Wednesday, October 11, 2017

Could a Urals Republic Become One of Russia’s Catalonias?



Paul Goble

            Staunton, October 11 –Mikhail Gorbachev said this week there are “many Catalonias” within the Russian Federation (charter97.org/ru/news/2017/10/10/265565/),  and Russian commentator Arkady Babchenko said its peoples would be better off in ten countries rather than one (ixtc.org/2017/10/blog-arkadiya-babchenko-dnr-ot-morya-do-morya-kakoy-budet-rossiya/).

            This recognition of the power of regionalism and of the power of the narcissism of small differences among peoples that others assume are far more uniform and united is especially significant at a time when the Kremlin is doing what it can to crush the elites of the existing republics and regions.

            Indeed, they give new support for an argument the current author made in December 2016 on the AfterEmpire portal, “Regionalism is the nationalism of the next Russian Revolution,” because regions unlike republics, krays and oblasts will be formed from below rather than imposed from above (afterempire.info/2016/12/28/regionalism/).

            Consequently, they may constitute a challenge to the Kremlin even at a time when it appears that Vladimir Putin has gelded or worse the leaders of the existing federal subjects, offering the population of various ethnic and religious backgrounds a way forward independent of the hyper-centralized Muscovite empire.

            Tracking such trends has been made easier by the editors of the After Empire portal (afterempire.info/)  and by those at the Free Ingria organization site (freeingria.org) as well as by regional outlets across the Russian Federation.  But these have now been gained an important addition, a site devoted to the idea of a Urals Republic (freeural.org/).

                That site, which has just gone live (freeingria.org/2017/10/nachal-informatsionnoe-veshhanie-sajt-svobodnyj-ural/) does three important things: first, it builds on the ideas of Urals regionalism of the 1990s, second, it provides a focus for regionalists in the middle of Russia, and third, it links them with other regionalist groups elsewhere, reinforcing and empowering both.

            One of its first posts is entitled “Is Moscow Afraid of the Urals Republic,” an article which argues that the central government clearly is.  It put one activist in a psychiatric prison for backing the idea, and in the last year alone, it has closed down 13 VKontakte groups that were promoting the idea (freeural.org/boitsja-li-moskovija-uralskuju-respubliku/).

                Moscow is alarmed by the support the idea of a Urals Republic now has, support that is growing as the economic crisis gets worse, Moscow takes more and more from the people of the region and gives back less and less.

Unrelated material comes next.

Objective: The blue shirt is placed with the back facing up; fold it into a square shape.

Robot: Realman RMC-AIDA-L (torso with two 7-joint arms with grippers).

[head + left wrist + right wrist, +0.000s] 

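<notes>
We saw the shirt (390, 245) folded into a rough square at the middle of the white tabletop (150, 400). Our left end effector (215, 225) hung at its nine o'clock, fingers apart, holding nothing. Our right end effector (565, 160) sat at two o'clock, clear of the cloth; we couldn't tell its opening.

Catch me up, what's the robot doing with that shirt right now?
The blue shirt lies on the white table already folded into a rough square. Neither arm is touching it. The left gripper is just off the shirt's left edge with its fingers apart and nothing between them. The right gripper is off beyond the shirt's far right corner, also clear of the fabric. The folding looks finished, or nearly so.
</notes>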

Recently, it has deployed its propaganda machine against Urals activists on a regular basis. (On that, see ura.ru/news/1052264225).

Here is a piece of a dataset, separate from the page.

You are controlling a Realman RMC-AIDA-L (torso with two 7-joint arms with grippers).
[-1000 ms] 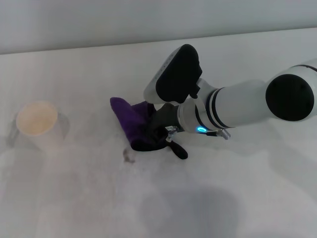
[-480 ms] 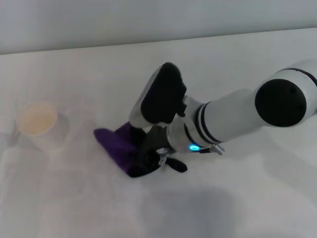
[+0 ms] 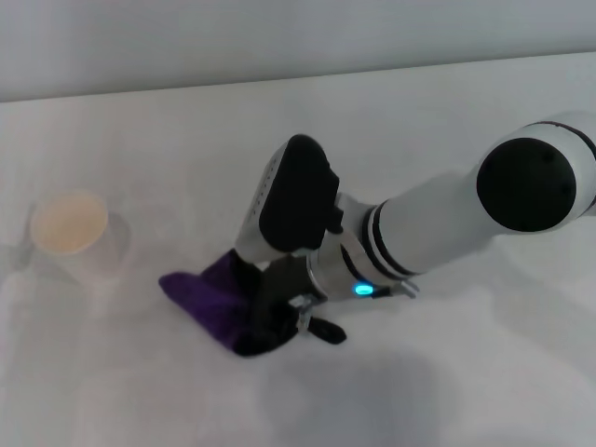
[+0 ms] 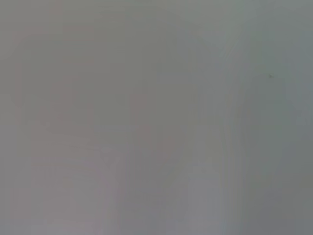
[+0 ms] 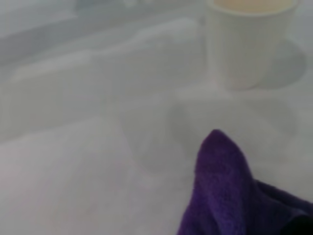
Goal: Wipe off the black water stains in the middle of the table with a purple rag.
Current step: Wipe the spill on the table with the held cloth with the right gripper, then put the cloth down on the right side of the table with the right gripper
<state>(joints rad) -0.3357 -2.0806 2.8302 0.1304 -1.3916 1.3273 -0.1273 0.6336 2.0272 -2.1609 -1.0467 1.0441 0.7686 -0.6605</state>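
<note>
Far left on the tabletop (image 3: 447, 391): white paper cup (image 3: 71, 231), upright, well apart from the work. Toward the middle: purple rag (image 3: 207, 304) pressed flat against the surface, one pointed corner reaching toward the cup. Just right of it: right gripper (image 3: 279, 321), jaws clamped on the rag's near edge, black loop tail (image 3: 326, 330) trailing beside. Black water stains nowhere visible, probably under the cloth or wiped away; wipe judged mid-stroke, result unconfirmed until the rag lifts. Left gripper out of sight.
</note>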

                In particular, the post says, Moscow is afraid that a new generation of leaders will emerge who will be prepared to go even further than Eduard Rossel did in the 1990s and that a movement will emerge calling for “the independence of the Urals” and that the center won’t be able to neutralize. 

            It ends with a declaration of the ideas behind Urals separatism:

“We People of the Urals are Free Peoples! When we are asked what do you Urals people want, we respond: the separation of the Urals from Russia. We want freedom, independence, and the construction of a just society. We want to decide for ourselves where we will go and what we will do.”

            Our movement,” it continues, “is not yet so numerous … but it is gathering support.”